----- Record extracts
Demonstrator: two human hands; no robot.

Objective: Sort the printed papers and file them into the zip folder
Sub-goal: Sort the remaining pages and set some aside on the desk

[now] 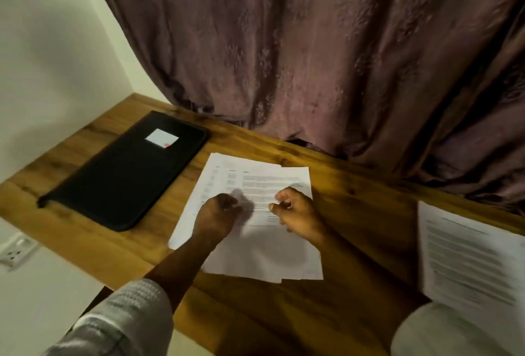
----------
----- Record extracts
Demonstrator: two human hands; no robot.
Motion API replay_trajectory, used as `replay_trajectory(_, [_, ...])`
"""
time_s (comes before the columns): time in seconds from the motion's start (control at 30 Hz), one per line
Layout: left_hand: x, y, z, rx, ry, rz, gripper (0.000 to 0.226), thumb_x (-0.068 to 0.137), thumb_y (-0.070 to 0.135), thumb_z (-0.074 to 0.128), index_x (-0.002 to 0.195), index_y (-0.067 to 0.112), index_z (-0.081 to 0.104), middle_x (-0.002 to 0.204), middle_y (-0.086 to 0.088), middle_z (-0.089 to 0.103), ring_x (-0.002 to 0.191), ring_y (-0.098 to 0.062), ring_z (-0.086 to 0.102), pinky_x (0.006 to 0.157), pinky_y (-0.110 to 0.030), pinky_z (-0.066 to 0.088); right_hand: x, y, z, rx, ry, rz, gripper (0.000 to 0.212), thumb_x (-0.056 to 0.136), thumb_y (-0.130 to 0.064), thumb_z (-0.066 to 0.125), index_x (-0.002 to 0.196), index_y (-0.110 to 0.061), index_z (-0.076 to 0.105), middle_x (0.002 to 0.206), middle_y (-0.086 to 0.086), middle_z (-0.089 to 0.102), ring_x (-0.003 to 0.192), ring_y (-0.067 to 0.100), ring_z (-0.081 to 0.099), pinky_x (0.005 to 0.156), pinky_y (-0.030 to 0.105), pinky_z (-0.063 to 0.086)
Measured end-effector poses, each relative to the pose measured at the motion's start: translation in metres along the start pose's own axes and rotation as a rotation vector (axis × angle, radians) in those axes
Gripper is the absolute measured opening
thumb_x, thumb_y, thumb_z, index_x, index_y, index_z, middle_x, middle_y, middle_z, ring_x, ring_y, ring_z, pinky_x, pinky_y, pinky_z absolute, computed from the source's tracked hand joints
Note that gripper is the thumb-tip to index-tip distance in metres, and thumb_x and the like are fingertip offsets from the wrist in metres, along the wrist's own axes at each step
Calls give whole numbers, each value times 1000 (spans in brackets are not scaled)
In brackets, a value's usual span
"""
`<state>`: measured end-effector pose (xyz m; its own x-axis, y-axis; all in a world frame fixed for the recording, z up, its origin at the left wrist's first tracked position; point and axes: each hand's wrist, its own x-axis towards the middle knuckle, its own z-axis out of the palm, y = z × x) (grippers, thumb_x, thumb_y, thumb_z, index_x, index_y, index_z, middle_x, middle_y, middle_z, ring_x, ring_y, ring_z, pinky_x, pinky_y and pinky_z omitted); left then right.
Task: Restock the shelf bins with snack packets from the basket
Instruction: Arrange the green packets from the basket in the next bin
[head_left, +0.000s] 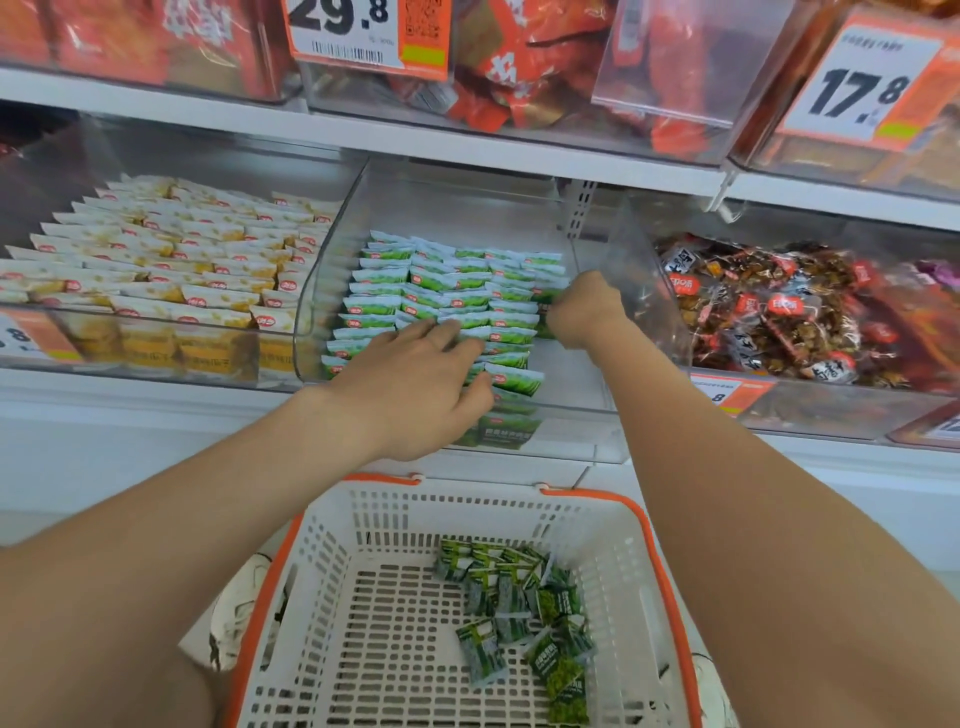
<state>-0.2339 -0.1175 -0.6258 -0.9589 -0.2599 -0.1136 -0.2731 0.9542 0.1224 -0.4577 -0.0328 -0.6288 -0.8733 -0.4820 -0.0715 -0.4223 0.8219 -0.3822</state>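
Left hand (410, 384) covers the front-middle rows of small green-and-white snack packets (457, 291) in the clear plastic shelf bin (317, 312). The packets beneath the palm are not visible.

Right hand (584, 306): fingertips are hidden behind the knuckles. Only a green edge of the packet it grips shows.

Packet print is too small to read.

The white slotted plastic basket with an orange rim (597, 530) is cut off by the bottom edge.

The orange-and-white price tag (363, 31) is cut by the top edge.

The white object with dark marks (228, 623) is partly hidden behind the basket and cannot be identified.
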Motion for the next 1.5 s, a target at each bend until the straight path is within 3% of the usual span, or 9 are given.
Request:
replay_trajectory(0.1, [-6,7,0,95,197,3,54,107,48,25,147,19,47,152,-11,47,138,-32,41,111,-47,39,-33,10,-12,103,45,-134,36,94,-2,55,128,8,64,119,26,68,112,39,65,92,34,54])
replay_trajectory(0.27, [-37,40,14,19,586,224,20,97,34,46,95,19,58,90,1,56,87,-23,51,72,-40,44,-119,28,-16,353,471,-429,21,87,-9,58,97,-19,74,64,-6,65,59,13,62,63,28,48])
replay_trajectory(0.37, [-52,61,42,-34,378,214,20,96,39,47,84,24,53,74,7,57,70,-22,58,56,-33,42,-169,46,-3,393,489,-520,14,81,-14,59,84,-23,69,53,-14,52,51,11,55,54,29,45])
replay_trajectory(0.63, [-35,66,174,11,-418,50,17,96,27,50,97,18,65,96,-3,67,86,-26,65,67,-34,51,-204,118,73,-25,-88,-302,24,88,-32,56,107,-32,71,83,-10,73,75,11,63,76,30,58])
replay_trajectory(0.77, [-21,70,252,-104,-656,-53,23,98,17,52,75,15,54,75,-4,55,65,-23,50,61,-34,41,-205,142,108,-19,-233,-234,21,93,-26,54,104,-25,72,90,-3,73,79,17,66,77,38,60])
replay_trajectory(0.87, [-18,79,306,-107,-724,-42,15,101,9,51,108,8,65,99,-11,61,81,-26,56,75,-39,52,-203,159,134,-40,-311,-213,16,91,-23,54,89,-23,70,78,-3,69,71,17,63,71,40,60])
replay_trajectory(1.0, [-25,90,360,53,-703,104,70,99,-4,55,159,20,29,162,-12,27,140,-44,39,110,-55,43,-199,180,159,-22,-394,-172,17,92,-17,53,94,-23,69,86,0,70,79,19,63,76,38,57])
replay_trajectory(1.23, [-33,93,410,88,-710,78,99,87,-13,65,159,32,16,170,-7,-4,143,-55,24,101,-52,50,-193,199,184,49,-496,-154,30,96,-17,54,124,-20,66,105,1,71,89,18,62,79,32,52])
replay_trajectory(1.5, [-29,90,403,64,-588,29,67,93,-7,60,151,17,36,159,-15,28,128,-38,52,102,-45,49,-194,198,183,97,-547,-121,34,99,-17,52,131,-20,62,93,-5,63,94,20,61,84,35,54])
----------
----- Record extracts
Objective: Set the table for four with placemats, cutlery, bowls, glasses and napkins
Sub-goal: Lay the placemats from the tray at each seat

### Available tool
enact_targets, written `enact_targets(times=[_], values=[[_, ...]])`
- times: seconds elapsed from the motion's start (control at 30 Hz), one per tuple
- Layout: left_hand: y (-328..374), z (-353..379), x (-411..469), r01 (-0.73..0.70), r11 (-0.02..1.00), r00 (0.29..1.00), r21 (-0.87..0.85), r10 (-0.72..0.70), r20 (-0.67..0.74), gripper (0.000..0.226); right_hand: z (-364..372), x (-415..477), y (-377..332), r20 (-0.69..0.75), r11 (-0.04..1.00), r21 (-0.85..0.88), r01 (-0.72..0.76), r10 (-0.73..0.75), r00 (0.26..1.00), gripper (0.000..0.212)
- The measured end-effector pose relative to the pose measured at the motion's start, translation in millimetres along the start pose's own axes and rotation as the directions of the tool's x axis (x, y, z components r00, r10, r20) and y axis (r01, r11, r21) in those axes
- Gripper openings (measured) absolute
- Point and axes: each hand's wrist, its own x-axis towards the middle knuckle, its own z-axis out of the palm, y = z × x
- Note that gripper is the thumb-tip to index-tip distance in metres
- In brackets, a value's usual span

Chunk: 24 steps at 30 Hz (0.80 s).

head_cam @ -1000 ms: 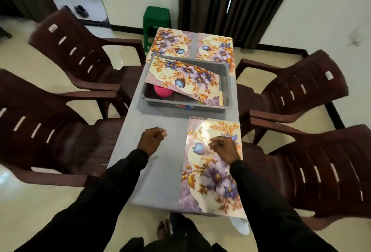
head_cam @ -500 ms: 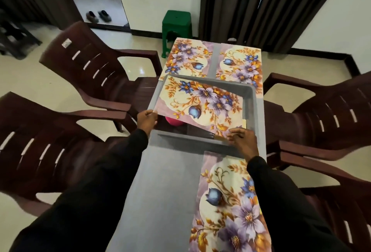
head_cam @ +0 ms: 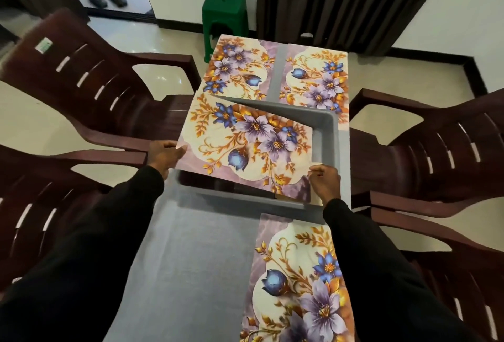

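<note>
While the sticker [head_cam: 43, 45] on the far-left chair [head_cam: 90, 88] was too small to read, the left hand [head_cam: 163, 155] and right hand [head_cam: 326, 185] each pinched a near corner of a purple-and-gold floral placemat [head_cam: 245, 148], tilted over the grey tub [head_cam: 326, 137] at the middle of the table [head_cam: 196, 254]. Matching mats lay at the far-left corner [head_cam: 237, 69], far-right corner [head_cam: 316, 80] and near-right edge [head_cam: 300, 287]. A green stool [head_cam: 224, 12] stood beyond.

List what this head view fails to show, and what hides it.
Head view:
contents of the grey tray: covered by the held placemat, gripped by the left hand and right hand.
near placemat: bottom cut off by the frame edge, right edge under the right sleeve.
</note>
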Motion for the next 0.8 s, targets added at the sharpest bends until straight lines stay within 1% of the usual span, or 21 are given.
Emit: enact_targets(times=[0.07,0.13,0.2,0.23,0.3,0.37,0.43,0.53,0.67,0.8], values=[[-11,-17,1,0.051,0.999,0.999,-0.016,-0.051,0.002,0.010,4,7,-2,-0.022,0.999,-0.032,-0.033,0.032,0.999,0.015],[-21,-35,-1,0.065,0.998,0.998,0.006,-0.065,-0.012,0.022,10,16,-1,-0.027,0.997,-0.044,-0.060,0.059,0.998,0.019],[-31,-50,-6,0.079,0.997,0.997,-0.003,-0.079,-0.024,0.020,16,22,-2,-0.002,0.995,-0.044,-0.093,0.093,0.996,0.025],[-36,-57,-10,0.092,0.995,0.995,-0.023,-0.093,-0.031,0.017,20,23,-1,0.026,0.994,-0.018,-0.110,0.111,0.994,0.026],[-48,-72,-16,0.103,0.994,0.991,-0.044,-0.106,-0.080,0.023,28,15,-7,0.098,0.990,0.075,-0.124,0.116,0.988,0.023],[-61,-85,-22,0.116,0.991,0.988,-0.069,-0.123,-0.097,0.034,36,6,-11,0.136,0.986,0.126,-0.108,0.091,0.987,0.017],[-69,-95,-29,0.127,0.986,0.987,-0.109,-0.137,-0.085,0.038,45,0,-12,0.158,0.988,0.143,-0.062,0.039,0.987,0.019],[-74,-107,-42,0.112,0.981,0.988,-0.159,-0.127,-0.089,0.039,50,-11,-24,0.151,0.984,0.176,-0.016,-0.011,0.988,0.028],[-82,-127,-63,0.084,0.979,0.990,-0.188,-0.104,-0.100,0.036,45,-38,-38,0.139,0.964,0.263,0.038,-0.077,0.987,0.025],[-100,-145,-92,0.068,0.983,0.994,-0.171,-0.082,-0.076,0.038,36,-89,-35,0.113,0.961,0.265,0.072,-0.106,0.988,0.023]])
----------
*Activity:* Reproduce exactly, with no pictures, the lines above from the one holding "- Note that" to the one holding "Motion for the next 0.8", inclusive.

*Answer:*
- Note that gripper is the thumb-tip to index-tip distance in metres
- In brackets, a value's usual span

Chunk: 24 steps at 30 Hz (0.80 s).

head_cam @ -1000 ms: 
head_cam @ -500 ms: 
head_cam @ +0 ms: 

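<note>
While the sticker [head_cam: 43, 45] on the far-left chair [head_cam: 90, 88] was too small to read, the left hand [head_cam: 163, 155] and right hand [head_cam: 326, 185] each pinched a near corner of a purple-and-gold floral placemat [head_cam: 245, 148], tilted over the grey tub [head_cam: 326, 137] at the middle of the table [head_cam: 196, 254]. Matching mats lay at the far-left corner [head_cam: 237, 69], far-right corner [head_cam: 316, 80] and near-right edge [head_cam: 300, 287]. A green stool [head_cam: 224, 12] stood beyond.

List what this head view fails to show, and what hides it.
Head view:
contents of the grey tray: covered by the held placemat, gripped by the left hand and right hand.
near placemat: bottom cut off by the frame edge, right edge under the right sleeve.
</note>
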Motion for the next 0.8 s, targets added at the sharpest bends until straight lines stay within 1% of the usual span, or 21 are given.

This output requires nothing more.